Aim of the task – Of all the lines below, output only those starting at the one with "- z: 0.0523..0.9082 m" and ending at the one with "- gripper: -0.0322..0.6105", both ends included, exactly as written.

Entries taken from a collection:
■ ■ ■ ■ ■ ■ ■

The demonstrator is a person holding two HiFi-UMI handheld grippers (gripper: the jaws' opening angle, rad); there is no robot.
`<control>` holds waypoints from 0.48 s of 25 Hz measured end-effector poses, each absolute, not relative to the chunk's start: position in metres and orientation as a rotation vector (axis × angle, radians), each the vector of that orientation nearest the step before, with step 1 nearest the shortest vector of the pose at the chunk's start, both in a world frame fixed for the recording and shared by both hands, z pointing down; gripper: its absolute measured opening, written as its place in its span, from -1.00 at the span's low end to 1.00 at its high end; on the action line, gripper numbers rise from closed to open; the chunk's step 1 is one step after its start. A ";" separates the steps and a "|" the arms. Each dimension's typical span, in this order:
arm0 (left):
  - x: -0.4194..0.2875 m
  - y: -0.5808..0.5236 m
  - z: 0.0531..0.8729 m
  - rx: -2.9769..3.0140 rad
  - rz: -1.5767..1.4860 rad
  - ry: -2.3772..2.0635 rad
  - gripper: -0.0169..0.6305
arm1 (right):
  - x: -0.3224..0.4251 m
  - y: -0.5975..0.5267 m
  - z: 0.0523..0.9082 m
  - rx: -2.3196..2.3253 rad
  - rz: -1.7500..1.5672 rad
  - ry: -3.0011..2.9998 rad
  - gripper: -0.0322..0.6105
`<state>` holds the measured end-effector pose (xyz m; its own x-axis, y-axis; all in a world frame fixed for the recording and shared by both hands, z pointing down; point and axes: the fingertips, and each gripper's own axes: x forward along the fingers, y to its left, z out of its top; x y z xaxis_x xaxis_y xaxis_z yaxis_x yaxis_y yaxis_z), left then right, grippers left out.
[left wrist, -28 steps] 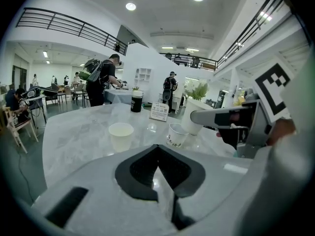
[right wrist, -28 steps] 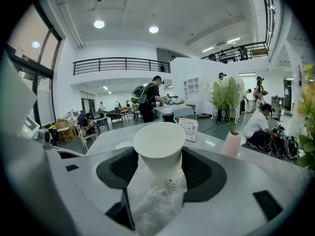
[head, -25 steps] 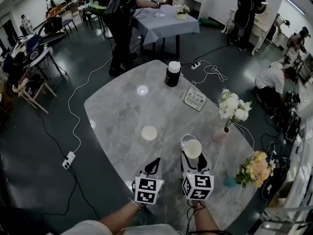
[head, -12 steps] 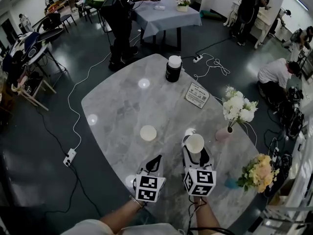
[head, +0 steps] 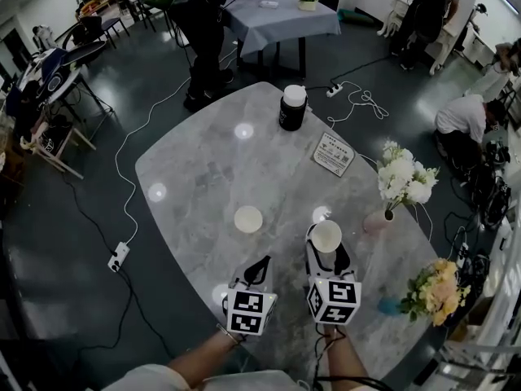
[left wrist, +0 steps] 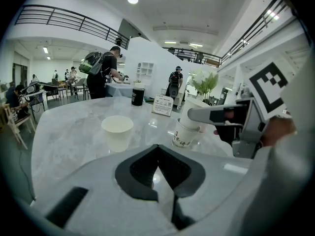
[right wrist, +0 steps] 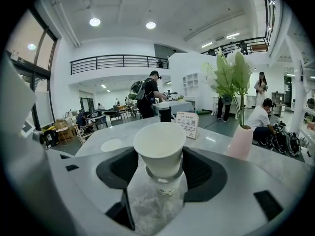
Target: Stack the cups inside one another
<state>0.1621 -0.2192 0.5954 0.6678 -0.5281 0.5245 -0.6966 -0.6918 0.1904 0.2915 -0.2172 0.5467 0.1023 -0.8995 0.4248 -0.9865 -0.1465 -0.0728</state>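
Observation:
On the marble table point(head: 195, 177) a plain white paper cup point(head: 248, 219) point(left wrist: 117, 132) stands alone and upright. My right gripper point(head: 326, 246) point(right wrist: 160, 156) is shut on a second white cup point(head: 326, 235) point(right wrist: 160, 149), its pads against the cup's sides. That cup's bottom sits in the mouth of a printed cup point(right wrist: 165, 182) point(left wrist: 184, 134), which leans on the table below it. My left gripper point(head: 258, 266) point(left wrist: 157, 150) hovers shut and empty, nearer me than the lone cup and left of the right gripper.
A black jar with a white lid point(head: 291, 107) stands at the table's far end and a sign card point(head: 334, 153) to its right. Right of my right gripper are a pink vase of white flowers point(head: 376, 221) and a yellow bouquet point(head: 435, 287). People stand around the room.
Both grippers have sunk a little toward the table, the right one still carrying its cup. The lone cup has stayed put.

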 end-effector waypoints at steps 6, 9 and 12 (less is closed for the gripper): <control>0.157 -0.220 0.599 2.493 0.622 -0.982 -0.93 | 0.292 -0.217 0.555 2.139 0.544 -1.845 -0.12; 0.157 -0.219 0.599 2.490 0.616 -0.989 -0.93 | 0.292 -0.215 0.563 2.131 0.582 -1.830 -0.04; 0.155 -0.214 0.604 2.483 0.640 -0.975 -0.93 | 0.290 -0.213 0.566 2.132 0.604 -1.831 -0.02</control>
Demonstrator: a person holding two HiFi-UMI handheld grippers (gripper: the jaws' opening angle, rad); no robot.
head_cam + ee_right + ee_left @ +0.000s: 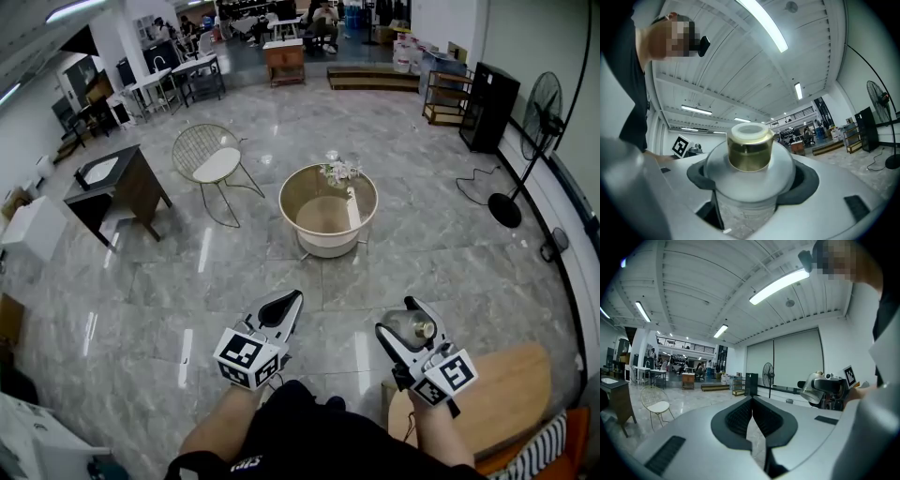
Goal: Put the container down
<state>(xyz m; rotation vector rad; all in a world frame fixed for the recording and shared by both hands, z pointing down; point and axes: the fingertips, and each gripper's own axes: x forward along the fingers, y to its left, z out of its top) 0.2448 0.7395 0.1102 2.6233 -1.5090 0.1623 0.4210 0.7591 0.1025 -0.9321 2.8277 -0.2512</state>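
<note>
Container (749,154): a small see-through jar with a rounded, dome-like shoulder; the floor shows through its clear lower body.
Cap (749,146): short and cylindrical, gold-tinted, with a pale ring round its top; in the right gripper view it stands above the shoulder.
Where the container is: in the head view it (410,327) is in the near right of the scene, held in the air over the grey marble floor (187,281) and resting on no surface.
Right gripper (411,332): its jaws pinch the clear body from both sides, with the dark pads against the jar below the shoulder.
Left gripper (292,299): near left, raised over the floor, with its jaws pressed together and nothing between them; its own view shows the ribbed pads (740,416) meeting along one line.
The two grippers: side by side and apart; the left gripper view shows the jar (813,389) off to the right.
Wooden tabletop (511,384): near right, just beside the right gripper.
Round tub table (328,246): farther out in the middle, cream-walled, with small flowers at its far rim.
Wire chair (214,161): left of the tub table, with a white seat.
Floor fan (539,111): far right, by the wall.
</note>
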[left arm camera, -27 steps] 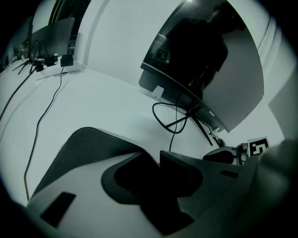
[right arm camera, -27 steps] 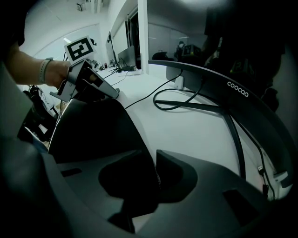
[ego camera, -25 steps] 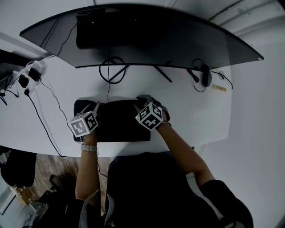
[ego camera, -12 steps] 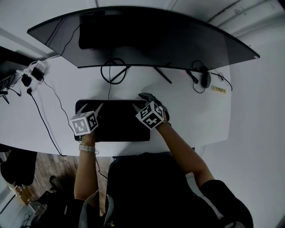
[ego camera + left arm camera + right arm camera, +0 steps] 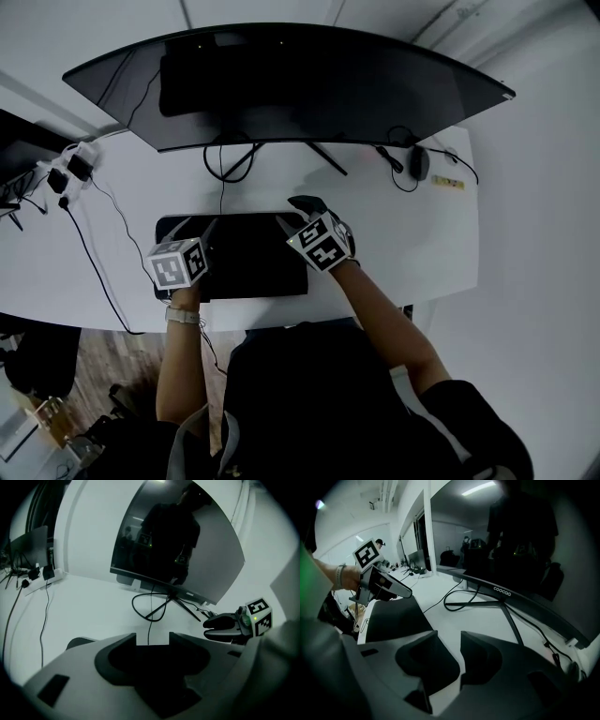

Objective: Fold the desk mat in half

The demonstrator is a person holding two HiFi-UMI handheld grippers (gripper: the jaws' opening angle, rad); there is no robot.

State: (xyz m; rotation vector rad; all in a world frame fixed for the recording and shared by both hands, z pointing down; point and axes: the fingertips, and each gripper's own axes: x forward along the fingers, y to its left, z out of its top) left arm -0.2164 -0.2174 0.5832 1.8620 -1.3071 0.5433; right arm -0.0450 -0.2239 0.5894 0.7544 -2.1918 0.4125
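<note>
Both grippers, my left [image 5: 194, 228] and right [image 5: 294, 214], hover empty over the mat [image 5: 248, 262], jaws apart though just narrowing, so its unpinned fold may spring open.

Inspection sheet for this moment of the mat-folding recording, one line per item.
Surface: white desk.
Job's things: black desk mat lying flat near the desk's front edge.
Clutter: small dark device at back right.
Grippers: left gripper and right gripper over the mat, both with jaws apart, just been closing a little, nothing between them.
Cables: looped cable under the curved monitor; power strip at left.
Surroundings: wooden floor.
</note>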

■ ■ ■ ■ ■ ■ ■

Task result –
  - z: 0.0523..0.9082 m
  - rx: -2.3196..2.3253 rad
  - rz: -1.7500..1.5672 rad
  - ry: -3.0011..2.9998 rad
  - gripper: -0.0322..0.6105

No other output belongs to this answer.